見えないルーティン

タスク管理の第一人者で50冊以上の本を執筆している佐々木正悟氏は著書で、私たちが日々生きていくだけで必要な時間があることを指摘した。

日々の細々としたことから睡眠時間・食事の時間・トイレに行く時間まで、人間には毎日を生きるためだけに消費する時間がある。佐々木氏はこれを「現状維持コスト」と呼ぶ。

私たちはふだん、こういった時間をどのくらい使っているか、あまり意識していません (引用:なぜ、仕事が予定どおりに終わらないのか? 佐々木正悟 技術評論社 2014)

現状維持コストが「見えない時間」であることを説いているのだ。

仕事でも現状維持コストは存在する。たとえば、ビジネスマンはメールの読み書き・調べ物に毎日一定の時間を費やす。マッキンゼー国際研究所(MGI)が実施した調査によれば、オフィスワーカーは1日あたり2.6時間をメールの読み書きに費やしているという。

オウケイウェイヴ総研が全国の会社員1,000名を対象に行った「社内業務に関する調査」では、一般的な会社員は1日平均1.6時間をインターネット検索等による調べ物に割いていることがわかった。

以上を単純計算すれば、ビジネスマンはメールの読み書き・調べ物の時間だけで1日4.2時間(2.6時間+1.6時間)を費やしていることになる。仕事ではこうしたルーティンタスクが現状維持コストとなるのだ。

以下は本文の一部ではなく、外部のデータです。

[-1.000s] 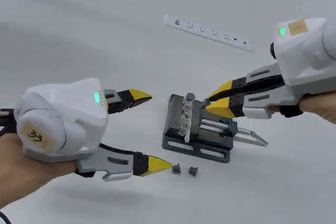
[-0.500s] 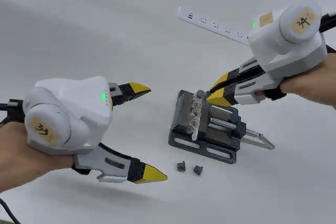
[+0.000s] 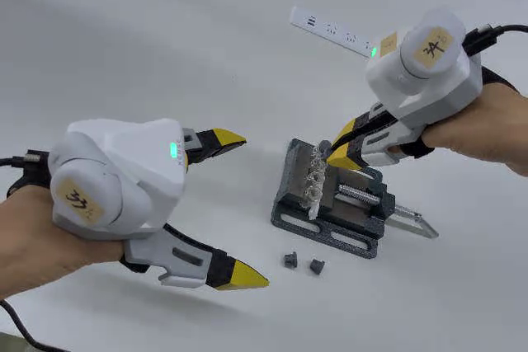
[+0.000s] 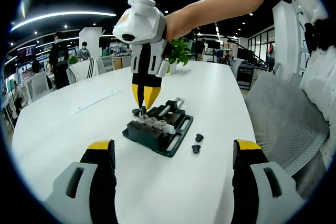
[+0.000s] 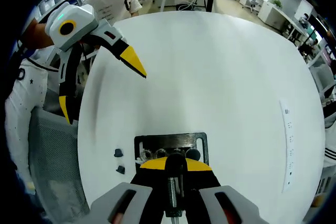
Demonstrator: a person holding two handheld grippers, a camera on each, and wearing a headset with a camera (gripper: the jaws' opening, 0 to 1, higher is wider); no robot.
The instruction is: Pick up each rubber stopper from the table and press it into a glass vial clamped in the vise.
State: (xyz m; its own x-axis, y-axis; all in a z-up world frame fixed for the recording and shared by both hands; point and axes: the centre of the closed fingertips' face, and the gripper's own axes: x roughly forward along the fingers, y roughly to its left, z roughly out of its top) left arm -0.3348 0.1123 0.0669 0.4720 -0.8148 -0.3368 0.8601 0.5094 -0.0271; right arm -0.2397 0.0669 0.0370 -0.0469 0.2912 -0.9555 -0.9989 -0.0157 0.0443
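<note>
On the white desk (image 3: 165, 55) a dark vise (image 3: 326, 228) sits with its screw running from 10 o'clock to 4 o'clock in the head view, the handle end pointing to 4 o'clock. Clamped across it is a row of clear glass vials (image 3: 314, 180), standing upright, the row's long axis running roughly 12 to 6 o'clock. A dark stopper (image 3: 324, 147) sits on the vial at the 12 o'clock end. The right hand-held gripper (image 3: 332, 152) comes in from 2 o'clock and points down toward 8 o'clock, its yellow-tipped jaws pressed together right at that stopper; whether they touch it cannot be told. The left hand-held gripper (image 3: 242, 209) lies at 9 o'clock of the vise, pointing toward 3 o'clock, jaws spread wide and holding nothing. Just off the vise's 6 o'clock edge lie a first loose stopper (image 3: 290, 260) and a second loose stopper (image 3: 317, 267), close together, too small to tell which end is up. A white power strip (image 3: 334, 30) lies at 12 o'clock, well apart, long axis 10 to 4 o'clock. A tan sticker on the left hand-held gripper reads "33"; the right one's handwriting is not clear.
</note>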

また、割り込み仕事も見えないルーティンタスクにあたる。

前述のローラは、ワークショップの受講者にタイムログをつけさせたところ、あるパターンを発見したという。それは「何度も仕事のじゃまをされる」ことだった。その受講者の1日は、突発的なミーティングやちょっとした相談のくり返しだった。 (参考:うまくいっている人は朝食前にいったい何をしているのか ローラ・ヴァンダーカム SBクリエイティブ 2017)

割り込みは突発的に発生するものだ。しかし毎日一定時間割り込まれるのであれば、もはやルーティンタスクとも言える。

予定通り仕事が終わらない本当の理由

先程紹介した本で佐々木氏は『多くの人がカレンダーや手帳の「余白」にだまされています。人によっては「予定の書いていない日は空っぽ」と思い込んでいます』と言い、次のように説く。

すべての日は、「生きていくため、仕事をするためにしなければならないこと」でぎっしり埋まってしまっています。カレンダーは実際には、余白どころか、書き込むスペースが足りなくなるほど、用事でいっぱいなのです (引用:なぜ、仕事が予定どおりに終わらないのか? 同上)

たとえば、会議や面談の予定がない日はその日一日「余白」があるように思える。しかしルーティンタスクや割り込みに割く時間を考えれば、余白は実際にはかなり少なくなる。

筆者は長時間労働に悩んでいた頃、毎日仕事中に時間・行動の記録を取っていた。2013年のデータを見返すと、ルーティンタスクに費やす時間は1日あたり179分、割り込みに費やす時間は133分だった。ルーティンタスクと割り込みを合わせると1日で5.2時間となる。

仮に9時から18時まで9時間働くとすると、自由に使える時間は3.8時間(9時間–5.2時間)になる。3.8時間しかないのに9時間分の仕事の計画を立てれば、当然5.2時間(9時間–3.8時間)が溢れる。予定通り仕事は終わらないというわけだ。

佐々木氏は『自身の経験を通じて私が知った究極のポイントは、「時間はないのだ」という事実が「見える」ようになることの大切さでした』と語っている。

多くの人には実際に使える時間が限られていることが見えていない。ルーティン・割り込みといった「見えない時間」を見落とし、自分が実際に使える時間以上の予定・計画を立ててしまう。だから、予定通り仕事が終わらないのだ。